If you want to know what is the single most effective workout that you can do then you are in the right place. If it is executed properly then the following workout will make you stronger and build you an altogether better physique than what you are having. So what is this super-effective workout routine? Take a look.
The basic workout you need to do
• Barbell squats, you can do for 10 rounds maximum and then take 60 seconds to rest after it.
• Up next is medium width, with pronated grip pull ups, 10 RM and then take a break of 60 seconds.
• Barbell deadlift comes next, 10 RM followed by a rest of 60 seconds.
• The last thing for the workout is Dips, 10 RM, after which you can take a 120 seconds rest.
Things to keep in mind while you are doing the workout
The repetition tempo should be 4 seconds with a 0-second pause while you are at the bottom of the movement. 1 second explosive positive and 0-second pause while you are at the top of the movement.

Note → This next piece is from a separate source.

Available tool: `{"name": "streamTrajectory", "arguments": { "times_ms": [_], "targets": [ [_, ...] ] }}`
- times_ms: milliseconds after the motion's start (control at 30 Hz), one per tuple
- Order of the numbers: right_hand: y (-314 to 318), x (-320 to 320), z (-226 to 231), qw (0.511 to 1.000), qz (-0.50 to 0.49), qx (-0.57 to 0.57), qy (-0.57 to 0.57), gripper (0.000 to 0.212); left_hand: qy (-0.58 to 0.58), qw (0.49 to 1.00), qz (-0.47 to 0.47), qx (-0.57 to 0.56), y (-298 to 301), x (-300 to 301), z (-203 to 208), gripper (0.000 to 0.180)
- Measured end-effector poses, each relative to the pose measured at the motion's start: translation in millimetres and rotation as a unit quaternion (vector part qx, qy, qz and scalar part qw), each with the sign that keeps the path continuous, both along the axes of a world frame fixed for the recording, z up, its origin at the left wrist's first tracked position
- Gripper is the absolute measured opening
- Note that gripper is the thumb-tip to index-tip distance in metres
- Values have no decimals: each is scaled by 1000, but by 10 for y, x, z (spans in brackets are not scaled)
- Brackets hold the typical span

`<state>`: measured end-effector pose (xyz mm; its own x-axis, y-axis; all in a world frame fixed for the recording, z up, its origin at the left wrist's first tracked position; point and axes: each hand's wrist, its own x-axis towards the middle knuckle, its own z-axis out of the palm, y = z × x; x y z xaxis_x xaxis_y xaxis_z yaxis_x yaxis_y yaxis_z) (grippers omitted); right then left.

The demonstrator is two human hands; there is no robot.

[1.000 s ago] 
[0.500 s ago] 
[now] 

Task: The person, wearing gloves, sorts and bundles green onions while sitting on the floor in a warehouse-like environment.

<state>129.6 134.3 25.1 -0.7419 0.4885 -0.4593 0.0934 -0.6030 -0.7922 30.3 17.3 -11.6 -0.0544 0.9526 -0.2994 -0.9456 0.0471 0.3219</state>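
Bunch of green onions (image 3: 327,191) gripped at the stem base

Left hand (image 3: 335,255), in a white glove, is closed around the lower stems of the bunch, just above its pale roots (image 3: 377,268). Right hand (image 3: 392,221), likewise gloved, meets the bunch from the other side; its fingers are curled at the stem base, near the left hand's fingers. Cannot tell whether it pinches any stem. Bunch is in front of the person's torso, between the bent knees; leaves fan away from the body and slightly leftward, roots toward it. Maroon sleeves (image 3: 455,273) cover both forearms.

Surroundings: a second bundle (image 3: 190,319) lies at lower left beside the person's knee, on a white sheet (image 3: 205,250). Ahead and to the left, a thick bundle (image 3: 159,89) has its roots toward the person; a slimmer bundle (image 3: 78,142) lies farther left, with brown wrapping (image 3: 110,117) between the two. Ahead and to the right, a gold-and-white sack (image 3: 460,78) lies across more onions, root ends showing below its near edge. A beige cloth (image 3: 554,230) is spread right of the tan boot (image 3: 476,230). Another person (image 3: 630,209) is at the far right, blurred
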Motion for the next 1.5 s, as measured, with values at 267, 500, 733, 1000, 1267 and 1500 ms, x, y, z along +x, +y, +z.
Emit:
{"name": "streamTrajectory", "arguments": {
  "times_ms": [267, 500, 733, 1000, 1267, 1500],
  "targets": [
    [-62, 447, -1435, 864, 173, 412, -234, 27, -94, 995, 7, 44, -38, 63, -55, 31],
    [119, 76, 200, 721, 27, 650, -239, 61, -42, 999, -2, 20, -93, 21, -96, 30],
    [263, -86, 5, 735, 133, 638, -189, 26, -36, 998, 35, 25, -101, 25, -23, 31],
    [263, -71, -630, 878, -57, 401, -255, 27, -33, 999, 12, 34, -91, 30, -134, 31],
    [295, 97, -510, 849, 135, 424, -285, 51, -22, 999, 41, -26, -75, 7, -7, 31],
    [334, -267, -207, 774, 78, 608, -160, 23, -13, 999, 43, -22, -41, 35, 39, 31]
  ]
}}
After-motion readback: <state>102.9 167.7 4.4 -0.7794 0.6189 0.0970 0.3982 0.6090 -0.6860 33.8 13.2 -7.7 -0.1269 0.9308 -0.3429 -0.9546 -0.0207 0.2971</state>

You are going to do 10 repetitions maximum. Make sure you pick a weight accordingly, start off with smallest weights and then you can increase it as time passes.
The thing you need to keep in mind is that you should definitely go for 10 reps even if it means reducing the weight. Anything less than 10 reps is not going to elicit a lactate response high enough. So it will not produce enough GH that you are aiming for. Make sure you aim to complete the 4 cycles in total and you will see how ripped you get in no time. this is the only workout you will ever need.